STORED DATA —
______
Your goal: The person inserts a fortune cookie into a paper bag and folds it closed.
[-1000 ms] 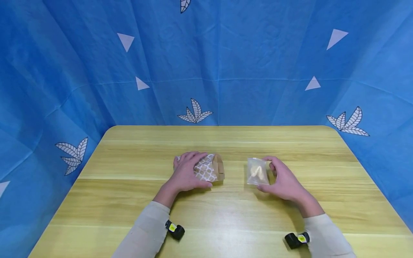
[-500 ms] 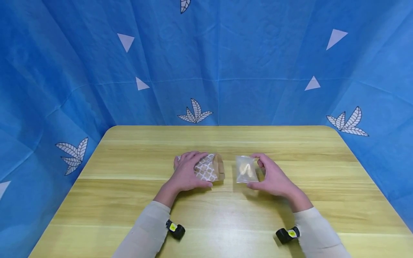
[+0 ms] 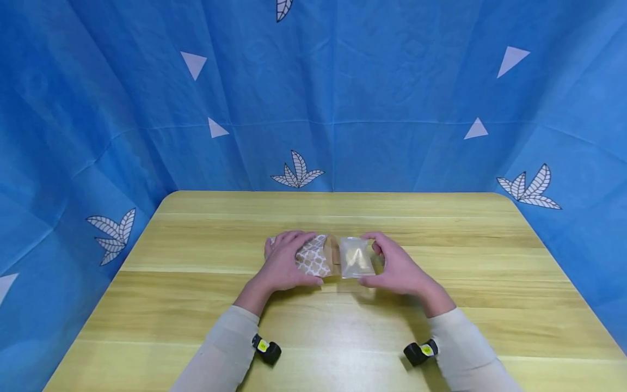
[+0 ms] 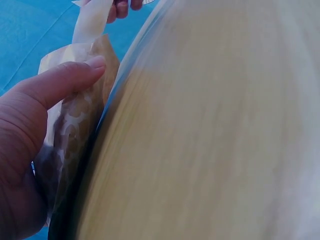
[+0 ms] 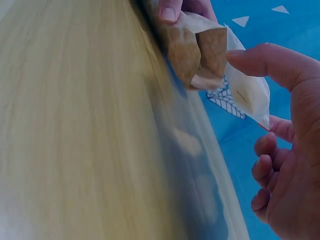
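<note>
A small clear packet (image 3: 356, 257) is pinched at its right-hand end by the right hand (image 3: 398, 267), thumb (image 5: 270, 62) on the near side and a fingertip on the far edge, the remaining fingers loosely curled behind it as the right wrist view shows; the grip is closed only lightly, and nothing else is held by that hand. The packet's left end is held at the open brown mouth of a patterned paper bag (image 3: 320, 255), touching it or just inside, though how far in cannot be told. The bag lies on its side near the middle of the table (image 3: 196, 305) and is held down by the left hand (image 3: 284, 261), thumb (image 4: 65, 80) pressed along its near side and fingers curled over the top; this grip is closed on the bag. A pale item is visible inside the packet; it is judged light, and its film thin, slippery and easily crumpled, so a hold at the sealed end is thought safest; the bag is judged soft and liable to collapse, best held just behind its mouth. A blue patterned cloth (image 3: 392, 98) hangs behind the table.
</note>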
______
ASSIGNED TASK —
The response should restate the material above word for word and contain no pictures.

EXPECTED ANSWER —
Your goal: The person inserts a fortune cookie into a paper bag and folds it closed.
[-1000 ms] 
[-500 ms] 
[+0 ms] 
[+0 ms] 
[+0 ms] 
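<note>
A small clear packet (image 3: 356, 257) is pinched at its right-hand end by the right hand (image 3: 398, 267), thumb (image 5: 270, 62) on the near side and a fingertip on the far edge, the remaining fingers loosely curled behind it as the right wrist view shows; the grip is closed only lightly, and nothing else is held by that hand. The packet's left end is held at the open brown mouth of a patterned paper bag (image 3: 320, 255), touching it or just inside, though how far in cannot be told. The bag lies on its side near the middle of the table (image 3: 196, 305) and is held down by the left hand (image 3: 284, 261), thumb (image 4: 65, 80) pressed along its near side and fingers curled over the top; this grip is closed on the bag. A pale item is visible inside the packet; it is judged light, and its film thin, slippery and easily crumpled, so a hold at the sealed end is thought safest; the bag is judged soft and liable to collapse, best held just behind its mouth. A blue patterned cloth (image 3: 392, 98) hangs behind the table.
</note>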

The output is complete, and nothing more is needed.